The case differs essentially from Tracy v. Muir, 151 Cal. 365, 90 Pac. 832, 121 Am. St. Rep. 117, the Broderick Will Case, 21 Wall. 503, 22 L. Ed. 599, and other similar cases cited on behalf of the appellee, holding that the determination of the question of the genuineness of an instrument purporting to be a will is solely and exclusively for the court to which proof of wills is presented, and that its decision therein is final and conclusive, and not subject, except upon appeal to a higher court, to be questioned in any other court, or to be set aside Or vacated by a court of chancery.

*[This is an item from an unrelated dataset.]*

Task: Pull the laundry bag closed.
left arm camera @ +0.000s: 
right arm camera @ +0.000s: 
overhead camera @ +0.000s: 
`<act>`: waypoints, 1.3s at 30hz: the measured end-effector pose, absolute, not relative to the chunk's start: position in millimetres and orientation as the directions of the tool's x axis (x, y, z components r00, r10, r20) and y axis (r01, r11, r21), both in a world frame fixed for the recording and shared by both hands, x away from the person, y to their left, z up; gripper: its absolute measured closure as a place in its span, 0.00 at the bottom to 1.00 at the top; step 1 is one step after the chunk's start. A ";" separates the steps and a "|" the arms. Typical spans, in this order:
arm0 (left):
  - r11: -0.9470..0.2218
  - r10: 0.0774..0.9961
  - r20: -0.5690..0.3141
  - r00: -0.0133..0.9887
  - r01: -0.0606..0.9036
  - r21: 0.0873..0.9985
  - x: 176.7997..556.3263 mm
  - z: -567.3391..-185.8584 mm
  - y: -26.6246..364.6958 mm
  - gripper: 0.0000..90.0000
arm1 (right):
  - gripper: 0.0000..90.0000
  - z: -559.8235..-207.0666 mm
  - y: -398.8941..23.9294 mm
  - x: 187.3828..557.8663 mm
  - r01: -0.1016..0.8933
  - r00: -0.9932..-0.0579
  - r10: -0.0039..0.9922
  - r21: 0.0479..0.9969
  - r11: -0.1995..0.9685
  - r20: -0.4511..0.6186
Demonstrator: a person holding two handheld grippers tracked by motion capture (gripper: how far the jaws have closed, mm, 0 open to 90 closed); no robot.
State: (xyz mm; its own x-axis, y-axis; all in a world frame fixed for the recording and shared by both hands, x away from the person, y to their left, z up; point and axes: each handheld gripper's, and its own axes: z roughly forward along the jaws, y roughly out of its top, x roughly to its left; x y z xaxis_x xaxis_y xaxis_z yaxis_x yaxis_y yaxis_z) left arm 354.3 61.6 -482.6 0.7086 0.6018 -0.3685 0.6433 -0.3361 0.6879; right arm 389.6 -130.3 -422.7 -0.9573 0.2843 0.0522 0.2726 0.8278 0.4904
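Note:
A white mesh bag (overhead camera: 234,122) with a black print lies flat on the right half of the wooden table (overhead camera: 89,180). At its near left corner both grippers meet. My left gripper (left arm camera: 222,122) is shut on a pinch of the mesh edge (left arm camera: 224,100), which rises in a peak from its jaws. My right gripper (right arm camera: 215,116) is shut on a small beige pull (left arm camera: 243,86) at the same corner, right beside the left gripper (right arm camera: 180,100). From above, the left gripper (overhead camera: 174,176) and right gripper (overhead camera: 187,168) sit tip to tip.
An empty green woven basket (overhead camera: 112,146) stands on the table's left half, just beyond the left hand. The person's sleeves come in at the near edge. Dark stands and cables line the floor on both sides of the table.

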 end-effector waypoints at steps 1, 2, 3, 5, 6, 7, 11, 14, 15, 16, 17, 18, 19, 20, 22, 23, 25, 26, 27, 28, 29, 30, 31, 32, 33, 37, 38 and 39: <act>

[2] The superior court of Eos Angeles county was not vested with jurisdiction primarily to decide whether the instrument which had been admitted to probate in Missouri as the will of Rachael E. Dickinson was what it purported to be. The determination of that question belonged exclusively to the probate court of the decedent’s domicile. That court having finally adjudicated the question, and having Decreed that the instrument was not the last will and testament of the decedent, and that she died intestate, its judgment must he held to be final and conclusive upon any ancillary administration. The will having been set aside by the only court which had jurisdiction to set it aside, the judgment so rendered is by law conclusive of the right of the distributee under the proceedings of the court of ancillary administration to retain the property obtained by virtue thereof. We may concede that upon the allegations of the bill in this case the court below had no authority to set aside the decrees of the superior court of Los Angeles county in admitting the will to probate and distributing the estate, and such is not the object of the bill. It is to declare the appellee a trustee of the property which he has inequitably obtained, and its jurisdiction to do so rests upon principles as old as equity itself.

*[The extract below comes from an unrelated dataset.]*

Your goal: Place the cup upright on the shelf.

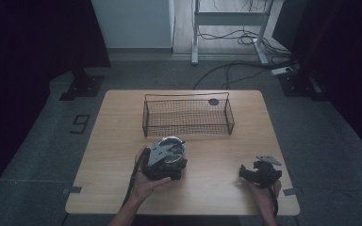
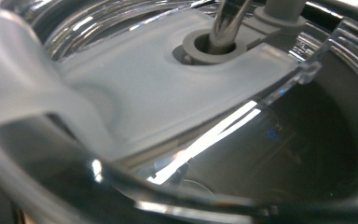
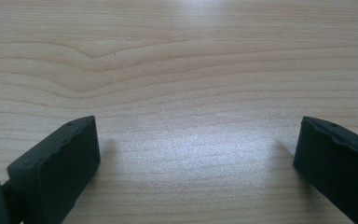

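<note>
- Left gripper [image 1: 166,162]: pressed against the clear lidded jar [image 1: 171,149]; I cannot tell its jaw state.
- Right gripper [image 3: 196,154]: jaws apart, over bare table [image 1: 217,160].
- Jar sits near-left, before wire basket [image 1: 187,117]; I'd lift level.

The high view is dimly lit, with corners lost in darkness. Streaks of glare are seen on the clear lid [image 2: 223,140], which is blurred at close range. Soft shadows are cast beside the jaws on the evenly lit table [image 3: 191,70].
</note>
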Tool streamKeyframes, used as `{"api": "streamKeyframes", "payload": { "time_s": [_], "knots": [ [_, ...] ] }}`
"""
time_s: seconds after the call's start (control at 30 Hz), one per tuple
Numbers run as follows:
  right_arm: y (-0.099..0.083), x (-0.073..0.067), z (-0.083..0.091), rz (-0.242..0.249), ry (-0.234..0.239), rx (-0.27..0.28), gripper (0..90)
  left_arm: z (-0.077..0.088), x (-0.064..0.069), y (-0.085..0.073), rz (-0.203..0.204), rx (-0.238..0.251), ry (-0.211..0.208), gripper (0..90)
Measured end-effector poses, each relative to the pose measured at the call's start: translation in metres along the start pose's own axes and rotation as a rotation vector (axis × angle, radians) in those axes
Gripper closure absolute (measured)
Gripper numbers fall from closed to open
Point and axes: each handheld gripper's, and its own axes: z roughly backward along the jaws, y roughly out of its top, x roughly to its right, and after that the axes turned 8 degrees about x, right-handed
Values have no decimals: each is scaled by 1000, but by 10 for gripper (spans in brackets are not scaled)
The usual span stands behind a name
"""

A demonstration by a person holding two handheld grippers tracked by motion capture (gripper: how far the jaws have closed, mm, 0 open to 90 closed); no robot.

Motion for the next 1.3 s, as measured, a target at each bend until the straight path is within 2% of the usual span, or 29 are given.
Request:
{"api": "streamKeyframes", "payload": {
  "time_s": [0.07,0.5,0.9,1.3],
  "knots": [
    [0,0,0,0,0,0,0,1,-2,1,5,4,-14,39],
    [0,0,0,0,0,0,0,2,-11,16,45,26,-22,40],
    [0,0,0,-1,0,0,0,1,-19,24,47,22,-12,40],
    [0,0,0,-1,0,-1,0,3,-22,33,30,25,-13,40]
  ]
}}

*334If the allegations of the bill are true, the appellee, who, as proponent of the will in the probate court in Missouri, was necessarily a party to the contest which was instituted almost immediately upon the admission of the will to probate, caused that instrument to be admitted to probate in California upon the record of the probate in Missouri, and fraudulently withheld from the California court knowledge of the fact that the will was under contest in the domiciliary court of probate, and thereafter frauduently administered the estate in California, a greater portion of which he received as the beneficiary of the will, all during the pendency of the contest in the Missouri court, and before the judgment of that court was rendered. In Pomeroy’s Eq. Jur. § 155, the author says:

“If one party obtains the legal title to property, not only by 'fraud or by violation of confidence' or of fiduciary relations, but in any other unconscientious manner, so that he cannot equitably retain the property which really belongs to another, equity carries out its theory of a double ownership, equitable and legal, by impressing a constructive trust upon the property in, favor of the one who is in good conscience entitled to it, and who -is considered in equity as the beneficial owner.”

In Pomeroy’s Eq. Jur. § 919, it is said:

“Where a probate is obtained by fraud, equity may declare the executor or the other person deriving title under it a trustee for the party defrauded” —citing Barnesly v. Powel, 1 Ves. Sr. 284; McCormick v. Grogan, L. R. 4 H. L. 82; Allen v. McPherson, 1 H. L. Cas. 191; Kennell v. Abbott, 4 Ves. 802; Charlton v. Coombes, 4 Gift. 382; Wilkinson v. Joughin, L. R. 2 Eq. 319; Podmore v. Gunning, 7 Sim. 644.

In Estate of Walker (Cal.) 117 Pac. 511, Chief Justice Beatty in his concurring opinion said:

“But- if it turns out that there was a will which was suppressed by an heir for the purpose of defrauding devisees or legatees, or, as in this case, lost and undiscovered until after distribution, the, remedy of the devisee or legatee against the heir who has received what was his is in equity.to charge the heir as his trustee, and to require him to account and to transfer what he has acquired through the fraud, accident, or mistake.”

We think the present suit was commenced within a reasonable time after the discovery of the fraud. Meader v. Norton, 11 Wall. 442, 458, 20 L. Ed. 184.

The decree is reversed, and the cause is remanded, with instructions to overrule the demurrer and for further proceedings.